What the task requires =>
Every line of the entries below from the one containing "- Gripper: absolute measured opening" to the one containing "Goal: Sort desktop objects", both ends included, must be written out exactly. No other line belongs in the answer.

Exercise data =>
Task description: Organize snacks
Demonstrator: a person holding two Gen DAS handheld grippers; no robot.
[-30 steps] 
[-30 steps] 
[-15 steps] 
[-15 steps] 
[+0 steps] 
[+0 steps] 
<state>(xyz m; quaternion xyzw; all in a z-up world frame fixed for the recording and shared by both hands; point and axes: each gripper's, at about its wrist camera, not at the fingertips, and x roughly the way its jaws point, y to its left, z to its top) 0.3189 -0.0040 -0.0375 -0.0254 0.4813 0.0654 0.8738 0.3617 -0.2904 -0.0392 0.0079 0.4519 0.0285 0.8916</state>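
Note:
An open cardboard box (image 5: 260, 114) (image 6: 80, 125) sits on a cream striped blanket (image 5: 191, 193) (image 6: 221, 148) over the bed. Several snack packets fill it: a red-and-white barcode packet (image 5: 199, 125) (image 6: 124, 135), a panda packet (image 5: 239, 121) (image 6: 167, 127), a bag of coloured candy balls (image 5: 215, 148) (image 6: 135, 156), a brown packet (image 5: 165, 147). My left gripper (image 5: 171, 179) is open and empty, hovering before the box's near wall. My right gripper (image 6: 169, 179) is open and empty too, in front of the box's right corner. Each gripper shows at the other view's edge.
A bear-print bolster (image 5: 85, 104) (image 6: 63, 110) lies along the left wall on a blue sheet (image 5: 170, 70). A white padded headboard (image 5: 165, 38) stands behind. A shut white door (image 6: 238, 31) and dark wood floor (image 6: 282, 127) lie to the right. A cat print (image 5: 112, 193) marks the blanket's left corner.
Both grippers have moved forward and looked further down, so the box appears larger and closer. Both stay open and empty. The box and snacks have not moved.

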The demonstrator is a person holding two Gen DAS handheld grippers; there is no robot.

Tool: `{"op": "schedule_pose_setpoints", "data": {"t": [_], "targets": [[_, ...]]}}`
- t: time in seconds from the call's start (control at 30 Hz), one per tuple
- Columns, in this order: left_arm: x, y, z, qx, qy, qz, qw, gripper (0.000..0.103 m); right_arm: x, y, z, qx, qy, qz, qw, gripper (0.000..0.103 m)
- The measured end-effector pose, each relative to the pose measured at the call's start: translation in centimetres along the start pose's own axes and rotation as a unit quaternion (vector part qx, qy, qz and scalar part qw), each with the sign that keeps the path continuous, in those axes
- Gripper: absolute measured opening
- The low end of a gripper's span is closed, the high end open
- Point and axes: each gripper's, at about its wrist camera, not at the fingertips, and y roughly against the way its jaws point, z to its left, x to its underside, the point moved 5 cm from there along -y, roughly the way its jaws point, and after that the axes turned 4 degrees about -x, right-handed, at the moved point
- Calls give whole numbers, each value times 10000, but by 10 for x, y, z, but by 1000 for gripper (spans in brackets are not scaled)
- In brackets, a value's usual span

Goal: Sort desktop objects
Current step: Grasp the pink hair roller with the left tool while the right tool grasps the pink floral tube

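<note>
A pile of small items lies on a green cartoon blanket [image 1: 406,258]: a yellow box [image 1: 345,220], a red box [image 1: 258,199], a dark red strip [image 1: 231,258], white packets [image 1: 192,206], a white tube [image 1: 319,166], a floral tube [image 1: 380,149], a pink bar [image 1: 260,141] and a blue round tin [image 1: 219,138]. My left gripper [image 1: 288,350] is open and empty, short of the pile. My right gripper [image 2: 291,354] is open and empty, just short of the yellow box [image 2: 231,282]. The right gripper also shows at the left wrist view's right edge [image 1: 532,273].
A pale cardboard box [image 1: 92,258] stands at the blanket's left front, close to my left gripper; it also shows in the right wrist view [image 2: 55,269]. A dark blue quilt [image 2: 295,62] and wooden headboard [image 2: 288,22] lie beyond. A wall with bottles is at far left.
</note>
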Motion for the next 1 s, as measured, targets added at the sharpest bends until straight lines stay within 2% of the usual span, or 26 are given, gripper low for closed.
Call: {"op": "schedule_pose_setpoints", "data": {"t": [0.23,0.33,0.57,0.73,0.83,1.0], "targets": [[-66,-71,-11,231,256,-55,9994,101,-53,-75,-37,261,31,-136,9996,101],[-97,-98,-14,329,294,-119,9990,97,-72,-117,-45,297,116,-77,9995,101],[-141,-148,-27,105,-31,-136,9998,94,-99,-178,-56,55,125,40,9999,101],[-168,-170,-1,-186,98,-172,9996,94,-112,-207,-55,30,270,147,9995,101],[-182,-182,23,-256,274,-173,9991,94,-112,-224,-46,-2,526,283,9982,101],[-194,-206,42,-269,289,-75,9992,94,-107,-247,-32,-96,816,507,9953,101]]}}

Task output =>
- Gripper: absolute measured opening
- The low end of a gripper's span is closed, the high end open
- Point and axes: each gripper's, at about its wrist camera, not at the fingertips, and y roughly against the way its jaws point, z to its left, x to its underside, the point moved 5 cm from there along -y, roughly the way its jaws point, and after that the axes turned 4 degrees about -x, right-handed, at the moved point
- Calls give whole numbers, each value times 10000, but by 10 for x, y, z, but by 1000 for gripper (spans in brackets are not scaled)
- In brackets, a value's usual span

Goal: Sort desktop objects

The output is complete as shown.